- Opening Delimiter -
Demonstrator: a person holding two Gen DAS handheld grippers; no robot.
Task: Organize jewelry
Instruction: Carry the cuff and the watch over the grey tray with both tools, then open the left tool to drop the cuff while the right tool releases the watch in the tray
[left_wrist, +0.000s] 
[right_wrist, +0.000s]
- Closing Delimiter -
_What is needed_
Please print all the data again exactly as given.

_Written reply_
Demonstrator: a person holding two Gen DAS handheld grippers; no robot.
Task: Organize jewelry
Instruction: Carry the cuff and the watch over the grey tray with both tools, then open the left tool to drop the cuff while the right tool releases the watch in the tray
[left_wrist, +0.000s] 
[right_wrist, +0.000s]

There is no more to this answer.